Anyone with any experience with health insurance knows that the free market inflates the cost of health care. It's not just the fact that they need to make a profit: it's that the core incentives are to reduce services and increase prices, and there's little to no counter-incentives. You can reduce costs in the health industry by doing one of two things: find ways to be more efficient, or delay/deny interventions. The first is far, far more difficult to achieve than the second, so the second wins, every single time. The problem is that delaying or denying interventions do not remove the need for said interventions; and eventually, the patient will either die, or need a more costly intervention to fix what could have been fixed earlier at lower cost.
And if you believe that insurance companies will take the long view that earlier interventions will lower costs in the long run, think again. Overall, it's a matter of take a known profit now vs an unknown profit at a later time; and the short term, known profit will always win. Some insurance companies do invest in preventative medecine, where it is cheap, but where expensive interventions are needed, no insurance company in their right (capitalist) mind will ever go for prevention.
So no, there is simply no incentive for health insurance companies to do the right thing, short of regulations.
And anyone who tells you otherwise has never set foot in an insurance company...
The short (and logical) answer is that the government will always provide services at a lower cost, simply because it has no need to make a profit. Just wait until the Republicans succeed in eliminating the U.S. Postal Service. You can be sure that whatever private entity takes over it will leave you with only distant, fond memories of when you could mail a letter for only 47 cents.

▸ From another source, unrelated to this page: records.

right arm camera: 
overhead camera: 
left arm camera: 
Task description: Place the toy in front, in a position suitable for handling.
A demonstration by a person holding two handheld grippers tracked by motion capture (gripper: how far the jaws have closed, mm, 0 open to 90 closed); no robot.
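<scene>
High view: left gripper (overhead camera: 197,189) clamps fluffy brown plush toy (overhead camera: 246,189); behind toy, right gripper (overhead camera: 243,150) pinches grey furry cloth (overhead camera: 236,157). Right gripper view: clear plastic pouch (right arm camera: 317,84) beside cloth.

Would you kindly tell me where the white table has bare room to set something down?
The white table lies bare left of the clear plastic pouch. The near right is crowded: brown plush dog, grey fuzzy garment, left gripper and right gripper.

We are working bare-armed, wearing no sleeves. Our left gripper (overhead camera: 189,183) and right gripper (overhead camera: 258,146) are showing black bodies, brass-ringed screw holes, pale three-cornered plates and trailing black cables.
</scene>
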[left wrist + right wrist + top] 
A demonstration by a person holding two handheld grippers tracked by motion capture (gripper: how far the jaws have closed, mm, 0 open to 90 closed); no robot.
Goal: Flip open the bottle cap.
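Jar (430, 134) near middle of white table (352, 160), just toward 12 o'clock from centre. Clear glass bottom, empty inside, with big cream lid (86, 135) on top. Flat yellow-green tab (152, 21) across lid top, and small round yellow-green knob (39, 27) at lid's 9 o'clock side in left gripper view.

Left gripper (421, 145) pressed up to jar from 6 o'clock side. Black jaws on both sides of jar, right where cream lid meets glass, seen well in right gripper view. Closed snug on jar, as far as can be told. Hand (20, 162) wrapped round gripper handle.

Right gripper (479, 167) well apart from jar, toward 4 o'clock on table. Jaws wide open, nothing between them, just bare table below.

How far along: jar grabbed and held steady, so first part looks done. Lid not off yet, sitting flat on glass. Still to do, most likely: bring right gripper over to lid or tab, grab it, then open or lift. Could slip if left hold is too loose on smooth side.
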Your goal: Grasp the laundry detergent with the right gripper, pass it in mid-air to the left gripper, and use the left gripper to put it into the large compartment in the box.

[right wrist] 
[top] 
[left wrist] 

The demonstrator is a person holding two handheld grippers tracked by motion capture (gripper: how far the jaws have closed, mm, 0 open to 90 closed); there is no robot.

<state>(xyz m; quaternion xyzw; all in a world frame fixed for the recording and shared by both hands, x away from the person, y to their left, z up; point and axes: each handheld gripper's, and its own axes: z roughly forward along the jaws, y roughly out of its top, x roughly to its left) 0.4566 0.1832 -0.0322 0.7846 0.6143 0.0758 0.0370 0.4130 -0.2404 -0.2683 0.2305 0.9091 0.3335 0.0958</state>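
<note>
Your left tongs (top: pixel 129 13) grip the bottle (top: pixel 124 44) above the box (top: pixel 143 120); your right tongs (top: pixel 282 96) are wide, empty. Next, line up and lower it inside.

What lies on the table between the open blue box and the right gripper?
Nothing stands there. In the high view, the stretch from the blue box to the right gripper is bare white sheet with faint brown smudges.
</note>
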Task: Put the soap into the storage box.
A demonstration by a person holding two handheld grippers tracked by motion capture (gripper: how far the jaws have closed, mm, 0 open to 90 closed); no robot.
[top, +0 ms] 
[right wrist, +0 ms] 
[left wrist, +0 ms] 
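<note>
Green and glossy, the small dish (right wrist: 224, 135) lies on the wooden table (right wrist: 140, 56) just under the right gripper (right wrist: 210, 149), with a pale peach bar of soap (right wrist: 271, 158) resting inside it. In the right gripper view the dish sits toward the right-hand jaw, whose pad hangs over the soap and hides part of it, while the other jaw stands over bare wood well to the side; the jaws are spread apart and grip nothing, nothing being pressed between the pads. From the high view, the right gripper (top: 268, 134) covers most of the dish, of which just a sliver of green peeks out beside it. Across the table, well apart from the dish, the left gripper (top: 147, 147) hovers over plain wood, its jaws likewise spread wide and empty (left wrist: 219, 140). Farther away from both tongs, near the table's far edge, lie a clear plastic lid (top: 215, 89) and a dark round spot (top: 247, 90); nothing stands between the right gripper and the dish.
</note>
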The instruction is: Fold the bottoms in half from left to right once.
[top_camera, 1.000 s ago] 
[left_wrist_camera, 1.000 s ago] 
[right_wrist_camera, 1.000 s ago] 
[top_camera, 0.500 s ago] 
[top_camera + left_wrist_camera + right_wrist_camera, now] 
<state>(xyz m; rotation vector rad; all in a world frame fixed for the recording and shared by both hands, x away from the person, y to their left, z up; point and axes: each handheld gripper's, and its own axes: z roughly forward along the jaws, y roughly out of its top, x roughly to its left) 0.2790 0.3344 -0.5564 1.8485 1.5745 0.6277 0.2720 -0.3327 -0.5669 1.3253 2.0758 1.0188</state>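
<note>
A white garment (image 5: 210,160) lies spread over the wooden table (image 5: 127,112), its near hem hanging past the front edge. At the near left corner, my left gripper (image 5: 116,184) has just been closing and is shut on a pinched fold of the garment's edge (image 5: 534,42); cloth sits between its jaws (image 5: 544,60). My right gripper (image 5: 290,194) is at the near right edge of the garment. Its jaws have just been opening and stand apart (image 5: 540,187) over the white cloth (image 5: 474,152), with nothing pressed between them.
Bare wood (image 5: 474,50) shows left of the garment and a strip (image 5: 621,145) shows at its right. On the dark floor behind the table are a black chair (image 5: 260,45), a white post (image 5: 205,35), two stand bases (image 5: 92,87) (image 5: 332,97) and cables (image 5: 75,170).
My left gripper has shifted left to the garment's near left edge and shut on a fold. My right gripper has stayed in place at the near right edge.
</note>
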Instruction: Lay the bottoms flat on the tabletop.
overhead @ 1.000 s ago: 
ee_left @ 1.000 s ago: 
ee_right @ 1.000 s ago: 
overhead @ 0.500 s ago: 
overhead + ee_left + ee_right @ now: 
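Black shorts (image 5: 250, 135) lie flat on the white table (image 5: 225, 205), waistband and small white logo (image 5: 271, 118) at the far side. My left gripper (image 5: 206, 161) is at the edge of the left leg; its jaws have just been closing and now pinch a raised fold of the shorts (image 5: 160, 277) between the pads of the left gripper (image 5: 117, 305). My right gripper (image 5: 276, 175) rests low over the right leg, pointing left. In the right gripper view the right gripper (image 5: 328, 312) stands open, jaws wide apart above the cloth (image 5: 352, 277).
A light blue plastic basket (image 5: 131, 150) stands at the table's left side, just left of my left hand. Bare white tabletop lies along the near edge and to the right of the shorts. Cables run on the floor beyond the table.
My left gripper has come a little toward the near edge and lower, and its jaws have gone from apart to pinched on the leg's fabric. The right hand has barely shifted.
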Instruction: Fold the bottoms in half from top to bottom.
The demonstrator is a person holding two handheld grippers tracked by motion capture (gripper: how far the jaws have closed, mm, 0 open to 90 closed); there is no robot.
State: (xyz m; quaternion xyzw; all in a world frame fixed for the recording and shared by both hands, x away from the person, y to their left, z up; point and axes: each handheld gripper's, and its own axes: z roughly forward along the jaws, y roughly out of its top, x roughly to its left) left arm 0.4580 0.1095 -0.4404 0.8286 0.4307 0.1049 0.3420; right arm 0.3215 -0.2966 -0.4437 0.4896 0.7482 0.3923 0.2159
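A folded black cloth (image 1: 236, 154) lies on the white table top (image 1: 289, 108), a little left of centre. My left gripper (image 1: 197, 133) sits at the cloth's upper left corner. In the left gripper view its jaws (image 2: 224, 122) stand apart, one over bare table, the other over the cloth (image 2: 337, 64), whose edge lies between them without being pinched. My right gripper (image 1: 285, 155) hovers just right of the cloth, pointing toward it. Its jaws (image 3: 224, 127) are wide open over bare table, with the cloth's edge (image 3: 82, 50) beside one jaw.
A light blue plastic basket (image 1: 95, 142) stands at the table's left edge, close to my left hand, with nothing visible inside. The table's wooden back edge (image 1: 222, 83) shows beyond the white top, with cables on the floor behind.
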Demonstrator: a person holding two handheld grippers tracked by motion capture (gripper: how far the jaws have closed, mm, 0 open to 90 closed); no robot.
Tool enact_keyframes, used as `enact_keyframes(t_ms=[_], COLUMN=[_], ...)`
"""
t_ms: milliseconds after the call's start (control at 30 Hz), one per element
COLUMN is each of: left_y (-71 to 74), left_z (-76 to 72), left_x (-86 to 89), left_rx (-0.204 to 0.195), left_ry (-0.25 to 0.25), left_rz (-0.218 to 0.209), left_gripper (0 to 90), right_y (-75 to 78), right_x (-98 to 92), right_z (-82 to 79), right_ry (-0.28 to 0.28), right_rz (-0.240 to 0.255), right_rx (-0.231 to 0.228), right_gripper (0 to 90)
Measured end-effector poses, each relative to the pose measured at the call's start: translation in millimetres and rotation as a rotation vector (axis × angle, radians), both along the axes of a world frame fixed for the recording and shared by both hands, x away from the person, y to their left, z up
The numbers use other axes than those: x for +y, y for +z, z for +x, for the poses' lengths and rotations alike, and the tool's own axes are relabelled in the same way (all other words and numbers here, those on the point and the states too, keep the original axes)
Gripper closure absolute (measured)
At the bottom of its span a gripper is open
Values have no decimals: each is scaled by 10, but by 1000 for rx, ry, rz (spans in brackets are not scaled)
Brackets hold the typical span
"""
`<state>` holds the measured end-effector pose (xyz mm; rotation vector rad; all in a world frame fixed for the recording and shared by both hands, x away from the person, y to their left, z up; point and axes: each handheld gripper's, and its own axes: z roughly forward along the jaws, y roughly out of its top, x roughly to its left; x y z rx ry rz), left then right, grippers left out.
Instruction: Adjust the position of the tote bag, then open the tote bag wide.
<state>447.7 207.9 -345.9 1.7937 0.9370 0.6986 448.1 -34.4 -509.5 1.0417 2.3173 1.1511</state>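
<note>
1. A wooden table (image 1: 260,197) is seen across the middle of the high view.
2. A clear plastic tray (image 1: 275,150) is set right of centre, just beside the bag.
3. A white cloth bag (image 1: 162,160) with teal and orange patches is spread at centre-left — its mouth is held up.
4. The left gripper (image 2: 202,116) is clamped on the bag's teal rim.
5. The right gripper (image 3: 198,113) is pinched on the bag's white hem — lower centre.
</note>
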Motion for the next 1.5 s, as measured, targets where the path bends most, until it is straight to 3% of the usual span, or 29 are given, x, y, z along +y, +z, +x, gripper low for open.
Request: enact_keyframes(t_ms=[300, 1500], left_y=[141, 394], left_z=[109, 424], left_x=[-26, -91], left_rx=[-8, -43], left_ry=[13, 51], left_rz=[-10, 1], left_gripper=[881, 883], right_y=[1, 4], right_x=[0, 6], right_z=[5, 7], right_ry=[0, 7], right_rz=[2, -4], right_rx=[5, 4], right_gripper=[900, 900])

As a Canadian, I have free access to most avenues of health care. If I need surgery, or have a heart attack, I can go to hospital without having to pay out of pocket. The reason why our system is more efficient for the overall populations (as opposed to the typical "free market" system, where only those that pay receive adequate treatment, and those that cannot receive sub par treatment) is that the government caps costs and wages. All expenses etc. are regulated by government bodies--which keeps prices from skyrocketing. This is one of the most important factors which helps government regulated health care work.
Is it representative of a sane society that a wage earner is forced out of necessity to pay more for healthcare coverage than keeping a roof over their family's head? An industry that benefits and thrives on the physical misfortunes of it's clients is most despicable.
Is the client miserable?
It is a one time purchase, per each.
Why the presumption that we actually have free market health care in the US?
It is heavily subsidized (half of all health care spending is already by the government) and regulated now, and administrative overhead due to insurance accounts for a huge part of the costs--for no value added. (How many people in your doctor's office have as their job either "coding" for insurance or submitting paperwork?)
As Marc alluded to the insurance model really doesn't fit well. If car insurance worked like health insurance, you'd be covered for your oil changes--but they would cost someone a hundred bucks because someone at the oil change place would have to file the paperwork and someone at the insurance company would have to process it--and that someone is ultimately you as the cost would be passed along in huge auto insurance premiums. It may not work well, but it is encouraged by the tax code, to the point where we've long had a cultural presumption that health insurance will be bought by the employer and will cover everything.